● **Your objective**: In the records below, find the line containing "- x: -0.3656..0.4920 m" and repeat it and every line after it exactly, without pictures.

***** Supplied data *****

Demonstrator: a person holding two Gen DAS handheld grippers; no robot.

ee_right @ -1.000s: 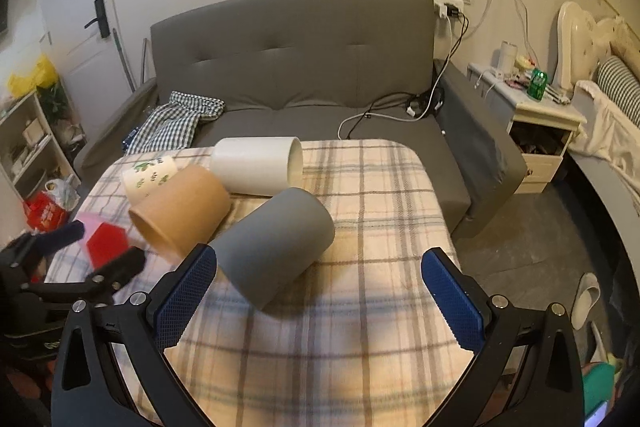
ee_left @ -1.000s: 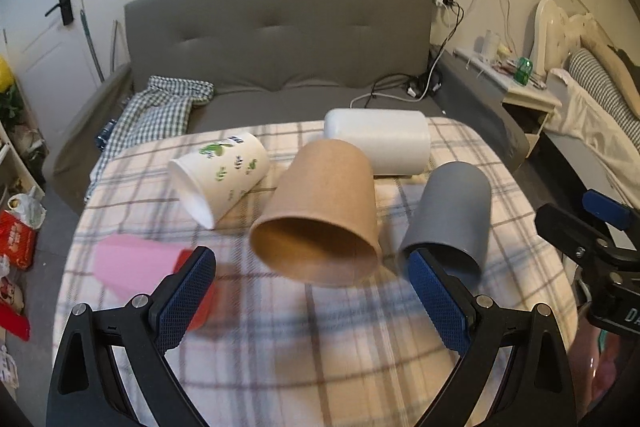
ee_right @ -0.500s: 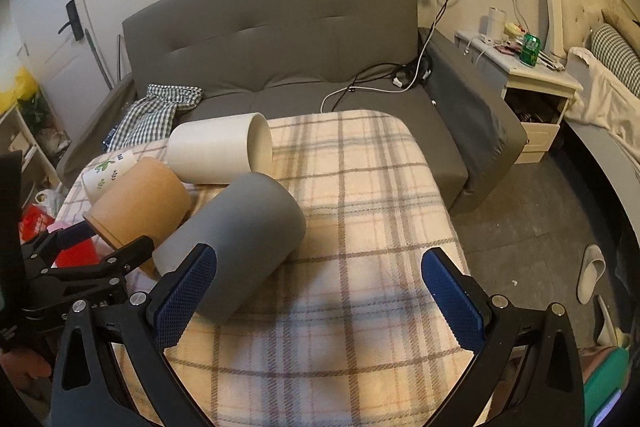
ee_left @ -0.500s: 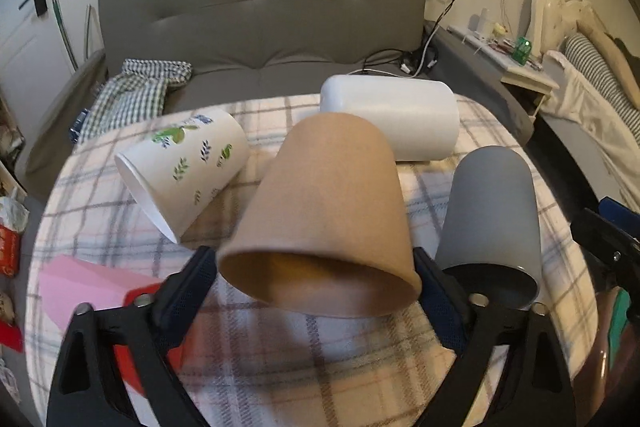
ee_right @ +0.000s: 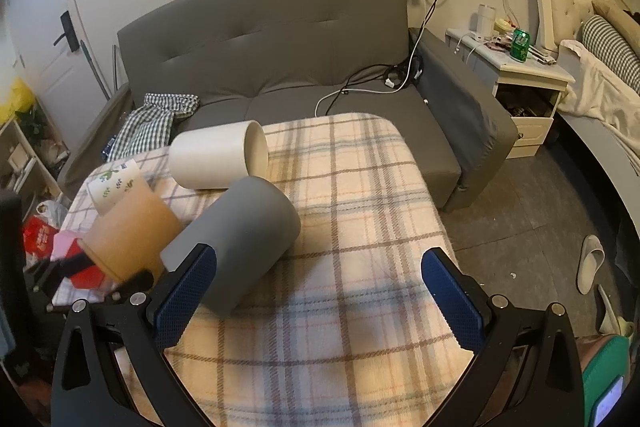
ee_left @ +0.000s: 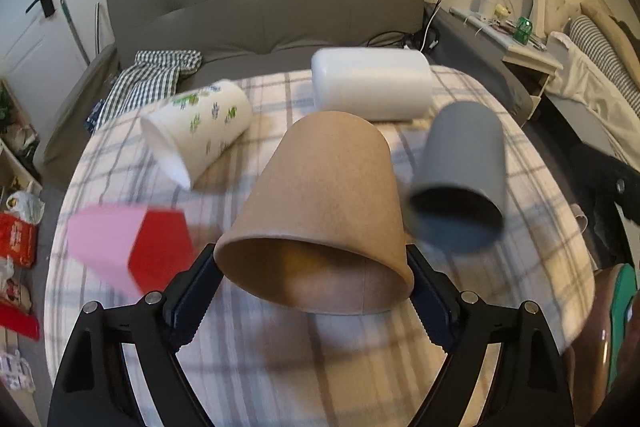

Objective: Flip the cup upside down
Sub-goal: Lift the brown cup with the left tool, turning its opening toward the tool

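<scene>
Left gripper (ee_left: 312, 287) was clamped on the brown paper cup (ee_left: 320, 211) near its rim, mouth toward six o'clock, probably for turning it over above the plaid tablecloth (ee_right: 360, 219). Right gripper (ee_right: 320, 291) stayed spread and empty, at three o'clock of the grey cylindrical cup (ee_right: 240, 239).

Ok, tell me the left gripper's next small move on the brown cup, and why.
Probably close the left gripper fully. Its pads flank the brown cup near the rim, and the cup lies on its side on the plaid cloth, so it needs a firm grip before being lifted and turned rim-down.
</scene>
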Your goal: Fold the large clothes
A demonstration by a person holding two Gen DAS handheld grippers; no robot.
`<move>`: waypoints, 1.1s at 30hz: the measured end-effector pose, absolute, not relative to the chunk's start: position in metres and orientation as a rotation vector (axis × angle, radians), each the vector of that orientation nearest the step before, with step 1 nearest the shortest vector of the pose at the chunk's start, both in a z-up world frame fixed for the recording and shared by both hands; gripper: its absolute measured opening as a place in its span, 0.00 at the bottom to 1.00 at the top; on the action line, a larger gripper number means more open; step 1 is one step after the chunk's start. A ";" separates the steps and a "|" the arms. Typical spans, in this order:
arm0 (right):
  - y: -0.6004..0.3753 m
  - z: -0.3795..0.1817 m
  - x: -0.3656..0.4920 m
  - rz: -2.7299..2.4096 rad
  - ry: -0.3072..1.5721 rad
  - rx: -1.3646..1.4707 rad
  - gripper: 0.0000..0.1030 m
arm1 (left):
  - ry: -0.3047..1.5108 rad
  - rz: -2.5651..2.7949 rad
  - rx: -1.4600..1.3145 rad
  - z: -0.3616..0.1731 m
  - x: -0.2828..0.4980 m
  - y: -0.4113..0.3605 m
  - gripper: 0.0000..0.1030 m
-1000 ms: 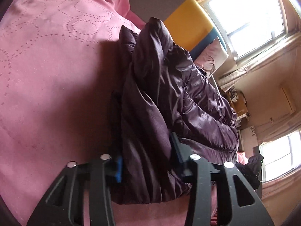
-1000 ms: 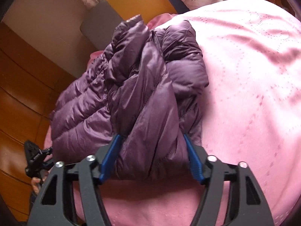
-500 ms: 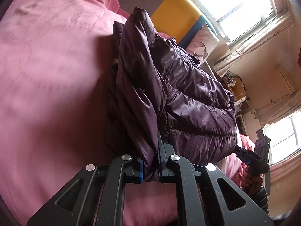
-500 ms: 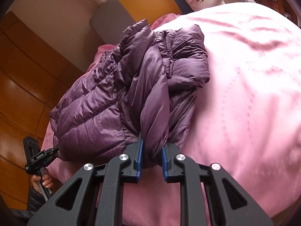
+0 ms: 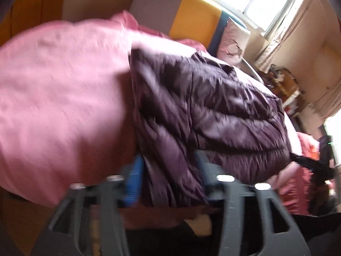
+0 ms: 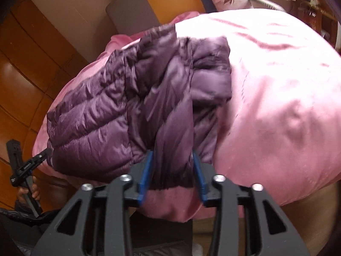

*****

● **Task output**:
  - x: -0.3656..0.4920 m
  - rz: -2.7299..2.4096 rad
  - ry: -0.3072..1.5721 rad
  - rx: -1.3646..1.4707 rad
  - gripper: 0.0000..0.1030 m
arm1 (left):
  - ry: -0.3047..1.5108 rad
  - rz: -2.5651..2.7949 rad
  - rx: -1.4600..1.3145 rad
  - z: -0.3616..0.1731 m
  - x: -0.2828..0.4980 m
  - y: -0.4113..0.3605 m
  - gripper: 0.0000..0.1030 m
-1000 ms: 
-1000 ms: 
-500 ms: 
-500 ms: 
+0 ms: 
+0 ms: 

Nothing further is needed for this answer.